To generate images from text, the authors in  proposed an approach to automatically generate a large number of images for specified object classes that downloads all contents from a Web search query, then, removes irrelevant components, and re-ranks the remainder. However, the study did not work on action-object interaction classes, which might be needed to describe an object.
Another direction is to link the text to a database of pictographs.  introduced a text-to-pictograph translation system that is used in an on-line platform for augmentative and alternative communication. The text-to-pictograph was built, and evaluated on email text messages. Furthermore, an extended study of this work was provided in  which improved the Dutch text-to-pictograph through word sense disambiguation.
3 System Design
In this section, we describe the system design, and workflow of SimplerVoice (Figure 1). SimplerVoice has 4 main components: input retrieval, object2text, text2visual, and output display. Figure 1 provides the overall structure of SimplerVoice system.
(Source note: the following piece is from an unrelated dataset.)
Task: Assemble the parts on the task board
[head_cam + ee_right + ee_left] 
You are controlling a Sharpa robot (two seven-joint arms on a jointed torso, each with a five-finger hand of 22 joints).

Given an object as the target, SimplerVoice, first, retrieves the target input in either of 3 representations: (1) object’s title as text, (2) object’s shape as image, or (3) other forms, e.g. object’s information from scanned barcode, speech from users, etc. Based on the captured input, the system, then, generates a query string/sequence of text which is the key message describing the object’s usage. Due to low-literates’ lack of reading capability, the generated text requires not only informativeness, but also simplicity, and clarity. Therefore, we propose to use the “S-V-O” query’s canonical representation as below:
[Subject] + [Verb-ing] + (with) + [Object Type/Category]
The intuition of this query representation is that the generated key message should be able to describe the action of a person using, or interacting with the target object. Moreover, the simple “S-V-O” model has been proposed to use in other studies [26, 9, 7] since it is able to provide adequate semantics meaning. The detail of generating the S-V-O query is provided in Section 3.2.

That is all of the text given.